As with any modelling work, there are inherent limitations that need to be discussed. Although our model may provide useful clinical information, the simulations do not consider the variations in biomechanical properties throughout the corneal thickness (such as differences in biomechanical properties within the stroma at different depths as well as biomechanical properties of Bowman’s layer) at this stage, although it is now well accepted that the anterior corneal stroma has greater corneal tensile strength than the posterior wall [15]. It may be beneficial to consider adding the stiffness gradient along the thickness of the cornea in order to provide a more complete representation of corneal biomechanics. However, the relevant experimental data are sparse and adding a stiffness gradient will highly complicate the computations. Another limitation is the incorporation of the treatment procedure. Our models are patient-specific; however, the ‘virtual’ treatments are not, we have manually added them and therefore they are not shaped as realistic ones. Nevertheless, we introduced the virtual ablation profiles to mimic real-world procedures using computer software (Scan-IP module of Simpleware®), under supervision of a cornea surgeon (DV) but not necessarily taking the full complexity of clinical considerations at the time of operation on an individual. Accordingly, the ‘virtual’ introduction of an ideal section somewhat compromises the specificity of our models, however, this is a practical way to methodologically and quantitatively predict the biomechanical outcomes of a treatment approach. Further validation of this model using preoperative data of post LASIK ectasia patients, could help in obtaining the patient-specific biomechanical threshold to avoid ectasia. Following validation, this model, combined with clinical scoring systems, could improve preoperative detection of at-risk patients using both biomechanical and clinical data.
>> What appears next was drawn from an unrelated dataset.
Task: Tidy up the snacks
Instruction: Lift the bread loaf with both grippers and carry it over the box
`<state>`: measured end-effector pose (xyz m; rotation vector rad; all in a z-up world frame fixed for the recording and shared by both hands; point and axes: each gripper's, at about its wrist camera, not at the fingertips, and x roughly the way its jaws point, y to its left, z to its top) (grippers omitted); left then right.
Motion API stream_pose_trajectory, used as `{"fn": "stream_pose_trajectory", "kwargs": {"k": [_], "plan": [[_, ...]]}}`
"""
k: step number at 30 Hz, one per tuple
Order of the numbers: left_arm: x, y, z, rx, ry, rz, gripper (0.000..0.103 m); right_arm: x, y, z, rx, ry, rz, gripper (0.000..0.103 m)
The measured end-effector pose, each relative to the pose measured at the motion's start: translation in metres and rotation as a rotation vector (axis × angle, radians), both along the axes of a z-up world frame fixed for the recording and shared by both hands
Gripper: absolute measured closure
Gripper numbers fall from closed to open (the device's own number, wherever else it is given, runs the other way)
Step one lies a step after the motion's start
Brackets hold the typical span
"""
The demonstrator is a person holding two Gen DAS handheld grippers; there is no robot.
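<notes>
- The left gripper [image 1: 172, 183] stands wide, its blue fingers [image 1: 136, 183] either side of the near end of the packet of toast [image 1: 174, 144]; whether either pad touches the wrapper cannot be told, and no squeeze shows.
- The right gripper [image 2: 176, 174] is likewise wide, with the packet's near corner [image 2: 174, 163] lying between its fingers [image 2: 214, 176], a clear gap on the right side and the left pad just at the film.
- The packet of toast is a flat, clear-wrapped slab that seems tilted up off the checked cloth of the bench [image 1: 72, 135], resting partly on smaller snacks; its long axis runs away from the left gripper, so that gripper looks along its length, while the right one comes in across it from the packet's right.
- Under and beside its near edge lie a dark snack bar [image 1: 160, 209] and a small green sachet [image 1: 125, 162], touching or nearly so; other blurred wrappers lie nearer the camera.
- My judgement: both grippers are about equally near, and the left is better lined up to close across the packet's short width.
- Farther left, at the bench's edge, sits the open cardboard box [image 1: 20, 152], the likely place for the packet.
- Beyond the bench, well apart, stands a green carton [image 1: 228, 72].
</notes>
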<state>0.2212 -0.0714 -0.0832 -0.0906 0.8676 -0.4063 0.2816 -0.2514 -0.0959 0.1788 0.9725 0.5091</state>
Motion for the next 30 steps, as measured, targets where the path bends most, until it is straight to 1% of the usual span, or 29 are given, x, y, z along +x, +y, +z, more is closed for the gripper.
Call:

To conclude, we have developed a method and modelling framework, using computational FE-based techniques, to approximate the post-operative biomechanical behaviour of the cornea. This method has allowed us to mathematically model the stresses that the cornea is exposed to with corneal ablative surgery. Such a method, once clinically validated with whatever modifications may prove necessary, could eventually allow clinicians to more accurately plan surgeries and adjust their plan to increase the likelihood of avoiding post-operative ectasia.

Summary

What was known before

  • Iatrogenic keratectasia can be induced by LASIK.

  • Much effort is made to identify patients that may develop keratoectasia.

  • There is no method to reliably predict if a specific eye would have post LASIK keratoectasia.

What this study adds

  • Finite element modelling allowed us to see in advance the extra stress and strain induced on the cornea following LASIK.